● Exercise requirements: Print out the entire listing verbatim.

● Input data:

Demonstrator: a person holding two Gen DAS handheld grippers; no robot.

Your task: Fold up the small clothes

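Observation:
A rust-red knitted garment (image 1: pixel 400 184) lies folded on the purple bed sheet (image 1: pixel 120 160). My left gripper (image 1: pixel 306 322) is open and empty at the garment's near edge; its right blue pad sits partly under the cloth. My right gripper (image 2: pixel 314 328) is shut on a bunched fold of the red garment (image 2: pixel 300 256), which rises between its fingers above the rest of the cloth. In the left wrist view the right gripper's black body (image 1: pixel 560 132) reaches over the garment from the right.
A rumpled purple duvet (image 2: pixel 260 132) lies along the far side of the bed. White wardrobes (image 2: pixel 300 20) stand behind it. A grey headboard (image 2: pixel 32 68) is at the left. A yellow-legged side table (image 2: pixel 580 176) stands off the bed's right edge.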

● Result of the exercise:
Demonstrator: a person holding two Gen DAS handheld grippers; no robot.

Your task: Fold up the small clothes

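Observation:
A rust-red knitted garment (image 1: pixel 400 184) lies folded on the purple bed sheet (image 1: pixel 120 160). My left gripper (image 1: pixel 306 322) is open and empty at the garment's near edge; its right blue pad sits partly under the cloth. My right gripper (image 2: pixel 314 328) is shut on a bunched fold of the red garment (image 2: pixel 300 256), which rises between its fingers above the rest of the cloth. In the left wrist view the right gripper's black body (image 1: pixel 560 132) reaches over the garment from the right.
A rumpled purple duvet (image 2: pixel 260 132) lies along the far side of the bed. White wardrobes (image 2: pixel 300 20) stand behind it. A grey headboard (image 2: pixel 32 68) is at the left. A yellow-legged side table (image 2: pixel 580 176) stands off the bed's right edge.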

This exercise requires no additional answer.